Juneau Gym’s Future Uncertain

Outside the Rock Dump. Photo: Juneau Empire

Sometime before July 1st, Juneau, Alaska’s only climbing gym, The Rock Dump, needs to find a new home. The gym has been in its current location since opening, and now, after ownership changes and the end of a sweetheart of a lease, the gym is being forced to relocate or go out of business.

The 11,000 square foot gym was opened by Matthew Cecil in 2001. He sold the building in 2012 to Alaska Coach Tours, who then rented it to Juneau Climbing and Recreation, a new non-profit formed by local climbers, which took over operations of the gym.

Since the transition, the future of the gym has been uncertain. The JCR board wrote in an open letter to the community, “The partnership was intended to be short-term, but every year Alaska Coach continued to renew the lease and to subsidize the rent.” They went on to write, “The Rock Dump would not have been able to remain open for the last 4+ years if it had not been for the support of Alaska Coach Tours.”

When Alaska Coach Tours initially bought the building they didn’t have immediate needs for it, so rather than keeping it unoccupied, they agreed to rent the space to JCR for less than market value, until the operators could find another location.

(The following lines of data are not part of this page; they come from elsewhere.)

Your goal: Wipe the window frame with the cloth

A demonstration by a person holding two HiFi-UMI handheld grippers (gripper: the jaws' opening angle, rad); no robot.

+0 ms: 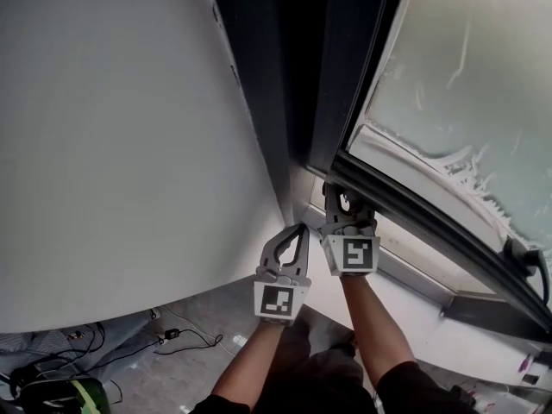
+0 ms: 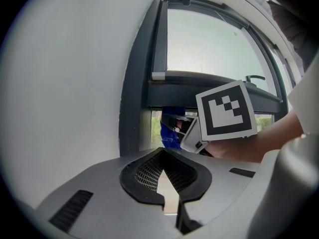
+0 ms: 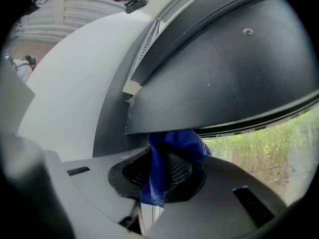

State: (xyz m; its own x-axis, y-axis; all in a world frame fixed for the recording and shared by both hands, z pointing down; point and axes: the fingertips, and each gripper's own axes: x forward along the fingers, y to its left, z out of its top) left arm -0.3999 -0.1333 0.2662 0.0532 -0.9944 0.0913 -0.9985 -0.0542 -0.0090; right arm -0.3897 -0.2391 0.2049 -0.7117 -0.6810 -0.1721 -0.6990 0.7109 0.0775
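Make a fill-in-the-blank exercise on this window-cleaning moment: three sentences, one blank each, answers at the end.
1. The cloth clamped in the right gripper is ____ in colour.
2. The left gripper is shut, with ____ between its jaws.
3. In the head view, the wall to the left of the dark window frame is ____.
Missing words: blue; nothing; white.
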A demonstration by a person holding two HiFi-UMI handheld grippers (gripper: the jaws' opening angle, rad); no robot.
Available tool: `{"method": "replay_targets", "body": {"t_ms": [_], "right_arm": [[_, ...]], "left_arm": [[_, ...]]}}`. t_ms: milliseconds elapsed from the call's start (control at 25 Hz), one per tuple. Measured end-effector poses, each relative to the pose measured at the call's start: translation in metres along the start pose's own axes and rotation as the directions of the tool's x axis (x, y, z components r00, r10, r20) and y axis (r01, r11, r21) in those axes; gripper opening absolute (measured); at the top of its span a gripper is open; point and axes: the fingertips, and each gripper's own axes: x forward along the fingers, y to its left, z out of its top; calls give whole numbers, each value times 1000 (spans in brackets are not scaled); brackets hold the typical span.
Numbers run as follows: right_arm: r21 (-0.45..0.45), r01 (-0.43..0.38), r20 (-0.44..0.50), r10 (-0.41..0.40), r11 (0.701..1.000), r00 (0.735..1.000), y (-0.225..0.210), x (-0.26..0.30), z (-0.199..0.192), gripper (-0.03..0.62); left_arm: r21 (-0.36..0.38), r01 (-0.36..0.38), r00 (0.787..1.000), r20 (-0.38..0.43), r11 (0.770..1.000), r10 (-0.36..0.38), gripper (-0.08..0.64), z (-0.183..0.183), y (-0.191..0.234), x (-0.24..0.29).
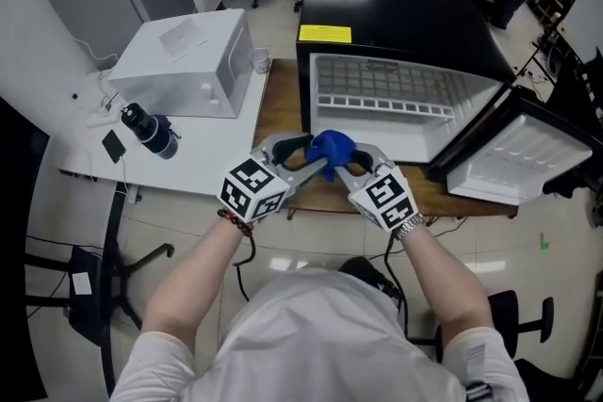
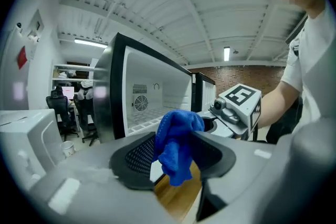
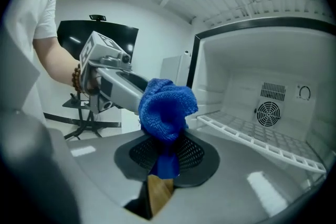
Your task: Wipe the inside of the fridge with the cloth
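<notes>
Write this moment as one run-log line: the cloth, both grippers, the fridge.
cloth: blue, between both grippers | left gripper: open | right gripper: shut on cloth | fridge: door open

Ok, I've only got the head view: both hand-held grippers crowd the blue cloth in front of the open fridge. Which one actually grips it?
Observer: The right hand-held gripper. Its own view shows the jaws pinched on the blue cloth.
Operator: And the left?
Observer: The left hand-held gripper is open. The cloth hangs between its jaws, which stand apart.
Operator: Anything on the back wall of the fridge?
Observer: A round fan grille, above the wire shelf.
</notes>
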Motion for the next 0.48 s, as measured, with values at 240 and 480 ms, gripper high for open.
{"method": "replay_targets", "body": {"t_ms": [240, 480], "right_arm": [[25, 124, -67, -123, 992, 990, -18, 22, -36, 61], [58, 178, -104, -171, 982, 980, -36, 54, -67, 61]], "left_arm": [[-55, -188, 981, 29, 981, 190, 207, -12, 27, 0], [-83, -342, 939, 5, 936, 344, 206, -22, 59, 9]]}}
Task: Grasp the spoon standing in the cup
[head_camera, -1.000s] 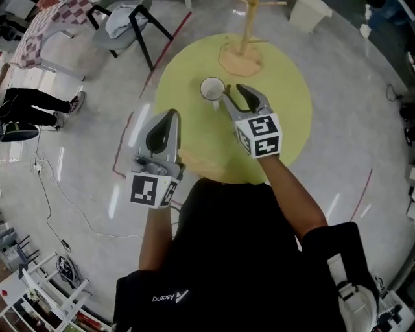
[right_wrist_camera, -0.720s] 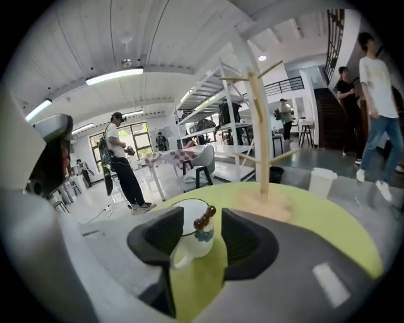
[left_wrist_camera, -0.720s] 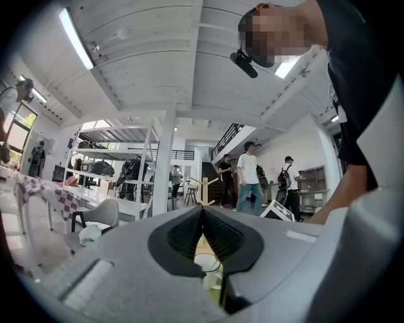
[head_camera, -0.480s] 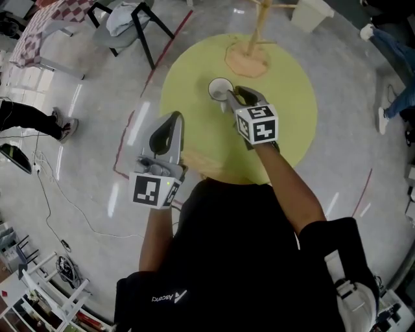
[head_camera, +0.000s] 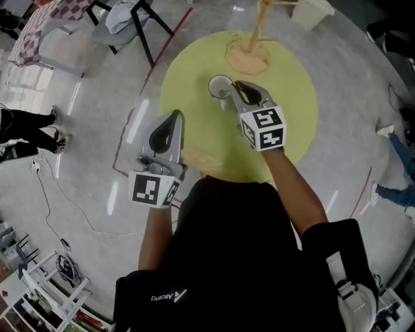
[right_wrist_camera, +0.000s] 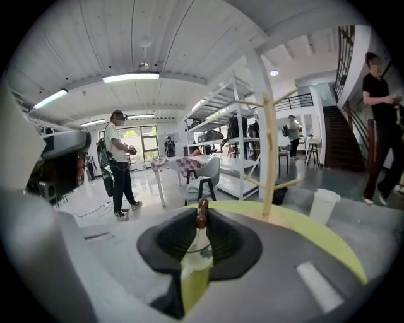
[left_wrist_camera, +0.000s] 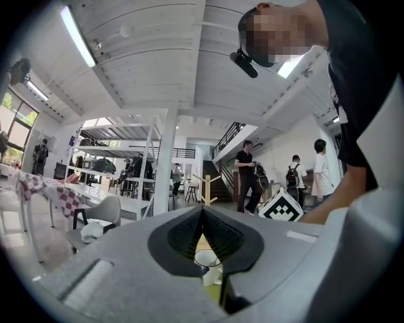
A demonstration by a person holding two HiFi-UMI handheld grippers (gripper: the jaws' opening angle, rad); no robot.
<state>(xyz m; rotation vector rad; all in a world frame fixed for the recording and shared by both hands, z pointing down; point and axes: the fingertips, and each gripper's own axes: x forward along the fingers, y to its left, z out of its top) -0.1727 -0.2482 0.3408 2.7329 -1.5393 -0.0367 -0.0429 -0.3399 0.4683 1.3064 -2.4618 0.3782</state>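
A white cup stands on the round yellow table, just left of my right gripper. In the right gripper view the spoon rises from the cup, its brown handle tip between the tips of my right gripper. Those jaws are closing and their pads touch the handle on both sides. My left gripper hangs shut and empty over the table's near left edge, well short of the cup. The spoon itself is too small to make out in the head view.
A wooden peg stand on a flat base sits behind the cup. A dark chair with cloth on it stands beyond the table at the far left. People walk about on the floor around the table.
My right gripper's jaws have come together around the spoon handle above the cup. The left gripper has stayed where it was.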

Unfortunately, that search did not turn up any viable options, and time is running out. Last November Alaska Coach Tours informed JCR that they couldn’t continue subsidizing the climbing gym, whose rent does not cover the company’s mortgage on the building.

According to the Juneau Empire, Alaska Coach Tour’s president, Dennis McDonnell, said that the company had put development for the building plans on hold for years “without any regrets”. They company felt that helping to keep the town’s only rock climbing gym open was the right thing to do for the community. “We are more than satisfied with the thought that we helped keep this gym going both operationally and financially,” McDonnell wrote.

In a Tuesday phone call to Juneau Empire, JCR board member Tyler Gress said the organization is looking for a profitable alternative, which could mean downsizing to a bouldering gym. A new building comparable to their current location would cost upward of $1 million, according to Gress. That is beyond the organizations reach; the gym has not been profitable for years and was only able to stay in business because of Alaska Coach Tour’s generous support.

McDonnell has now agreed to allow the group to stay in the building until July 1, giving JCR a little more time to find an alternative. Gress said the group’s priority right now is maintaining continuity for members: They want to find a space to move into right away so they can transition their members to a new facility without a break in service.